* Task item *
Copy out every line of the data that has the word "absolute" somewhere in it.
(Beginning of Dataset extract)
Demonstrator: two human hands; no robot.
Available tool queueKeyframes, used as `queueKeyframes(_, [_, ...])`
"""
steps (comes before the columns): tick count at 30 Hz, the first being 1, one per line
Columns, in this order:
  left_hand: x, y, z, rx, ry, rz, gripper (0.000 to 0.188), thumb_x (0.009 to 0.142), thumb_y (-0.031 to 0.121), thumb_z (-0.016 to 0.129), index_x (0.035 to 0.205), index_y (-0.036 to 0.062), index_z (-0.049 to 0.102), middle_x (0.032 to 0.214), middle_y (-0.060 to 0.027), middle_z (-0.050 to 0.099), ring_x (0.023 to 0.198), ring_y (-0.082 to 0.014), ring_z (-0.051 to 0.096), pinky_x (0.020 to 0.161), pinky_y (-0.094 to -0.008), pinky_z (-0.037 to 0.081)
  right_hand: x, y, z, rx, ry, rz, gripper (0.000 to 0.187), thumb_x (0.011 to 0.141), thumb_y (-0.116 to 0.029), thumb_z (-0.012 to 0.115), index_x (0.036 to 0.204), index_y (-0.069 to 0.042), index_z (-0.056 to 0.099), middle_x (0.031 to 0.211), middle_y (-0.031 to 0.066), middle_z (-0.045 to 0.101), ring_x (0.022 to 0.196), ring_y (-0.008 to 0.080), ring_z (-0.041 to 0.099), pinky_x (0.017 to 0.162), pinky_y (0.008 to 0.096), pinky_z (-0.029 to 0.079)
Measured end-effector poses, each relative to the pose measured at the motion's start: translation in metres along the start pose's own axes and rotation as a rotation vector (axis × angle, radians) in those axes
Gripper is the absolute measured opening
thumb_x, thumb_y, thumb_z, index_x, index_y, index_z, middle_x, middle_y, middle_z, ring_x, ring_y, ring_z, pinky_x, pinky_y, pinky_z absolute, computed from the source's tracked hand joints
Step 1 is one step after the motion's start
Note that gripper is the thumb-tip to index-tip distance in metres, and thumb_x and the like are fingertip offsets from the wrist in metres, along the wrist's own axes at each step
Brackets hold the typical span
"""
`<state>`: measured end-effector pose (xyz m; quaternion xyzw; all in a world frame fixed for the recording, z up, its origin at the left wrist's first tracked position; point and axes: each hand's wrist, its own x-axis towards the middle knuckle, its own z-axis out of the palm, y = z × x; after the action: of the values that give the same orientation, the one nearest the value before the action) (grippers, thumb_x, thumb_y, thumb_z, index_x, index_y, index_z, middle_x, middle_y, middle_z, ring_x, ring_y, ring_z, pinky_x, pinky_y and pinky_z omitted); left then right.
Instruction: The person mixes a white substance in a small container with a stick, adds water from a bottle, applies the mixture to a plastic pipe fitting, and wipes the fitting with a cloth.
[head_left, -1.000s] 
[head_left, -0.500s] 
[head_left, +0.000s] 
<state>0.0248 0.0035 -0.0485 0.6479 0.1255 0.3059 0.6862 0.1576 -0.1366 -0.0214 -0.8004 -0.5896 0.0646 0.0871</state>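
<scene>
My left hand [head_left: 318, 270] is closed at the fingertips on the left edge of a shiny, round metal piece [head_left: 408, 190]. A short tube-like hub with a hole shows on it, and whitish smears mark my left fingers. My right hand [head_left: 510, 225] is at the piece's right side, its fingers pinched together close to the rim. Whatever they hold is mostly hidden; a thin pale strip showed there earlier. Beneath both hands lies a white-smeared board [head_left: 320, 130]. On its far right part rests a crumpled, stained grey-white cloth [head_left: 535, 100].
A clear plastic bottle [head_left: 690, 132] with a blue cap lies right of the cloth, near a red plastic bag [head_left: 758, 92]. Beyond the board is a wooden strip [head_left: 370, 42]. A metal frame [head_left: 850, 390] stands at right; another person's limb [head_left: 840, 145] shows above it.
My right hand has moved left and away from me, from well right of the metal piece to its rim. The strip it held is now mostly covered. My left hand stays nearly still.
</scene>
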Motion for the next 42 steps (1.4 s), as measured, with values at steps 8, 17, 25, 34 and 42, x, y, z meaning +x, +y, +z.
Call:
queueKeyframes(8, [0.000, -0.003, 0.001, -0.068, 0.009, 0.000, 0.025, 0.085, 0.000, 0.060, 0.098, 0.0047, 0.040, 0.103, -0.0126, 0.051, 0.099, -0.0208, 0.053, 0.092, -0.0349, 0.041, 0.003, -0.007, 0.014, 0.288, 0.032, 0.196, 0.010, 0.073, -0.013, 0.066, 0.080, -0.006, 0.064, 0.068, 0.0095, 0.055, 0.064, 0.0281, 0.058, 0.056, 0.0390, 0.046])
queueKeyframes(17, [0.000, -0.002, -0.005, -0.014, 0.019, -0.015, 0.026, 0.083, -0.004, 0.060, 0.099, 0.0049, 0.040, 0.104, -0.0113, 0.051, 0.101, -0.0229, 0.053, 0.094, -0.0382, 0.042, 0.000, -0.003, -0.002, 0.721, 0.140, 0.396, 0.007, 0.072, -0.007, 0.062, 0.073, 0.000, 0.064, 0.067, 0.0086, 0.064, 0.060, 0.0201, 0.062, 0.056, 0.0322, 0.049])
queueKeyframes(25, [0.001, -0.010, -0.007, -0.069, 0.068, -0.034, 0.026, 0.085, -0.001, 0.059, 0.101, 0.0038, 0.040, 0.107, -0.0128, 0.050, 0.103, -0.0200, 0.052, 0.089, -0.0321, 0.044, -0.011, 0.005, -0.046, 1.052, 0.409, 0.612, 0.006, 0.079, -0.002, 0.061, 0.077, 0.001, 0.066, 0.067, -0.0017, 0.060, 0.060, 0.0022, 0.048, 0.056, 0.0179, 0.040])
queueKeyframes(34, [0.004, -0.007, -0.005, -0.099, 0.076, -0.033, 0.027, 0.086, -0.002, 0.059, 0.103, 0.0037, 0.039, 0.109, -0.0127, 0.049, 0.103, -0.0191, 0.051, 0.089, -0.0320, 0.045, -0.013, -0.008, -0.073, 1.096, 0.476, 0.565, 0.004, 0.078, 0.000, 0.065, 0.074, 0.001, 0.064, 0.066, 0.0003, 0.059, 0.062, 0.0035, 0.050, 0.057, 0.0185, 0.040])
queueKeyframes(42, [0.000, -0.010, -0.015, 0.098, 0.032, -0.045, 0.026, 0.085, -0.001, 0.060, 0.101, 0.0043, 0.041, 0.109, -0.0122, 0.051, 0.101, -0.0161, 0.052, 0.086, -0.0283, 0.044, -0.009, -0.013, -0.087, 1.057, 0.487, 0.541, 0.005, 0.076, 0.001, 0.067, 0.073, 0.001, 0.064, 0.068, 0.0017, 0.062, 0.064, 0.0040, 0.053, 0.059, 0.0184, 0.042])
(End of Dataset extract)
* Completed exercise *
Gripper is the absolute measured opening
thumb_x, thumb_y, thumb_z, index_x, index_y, index_z, middle_x, middle_y, middle_z, ring_x, ring_y, ring_z, pinky_x, pinky_y, pinky_z absolute, computed from the source's tracked hand joints

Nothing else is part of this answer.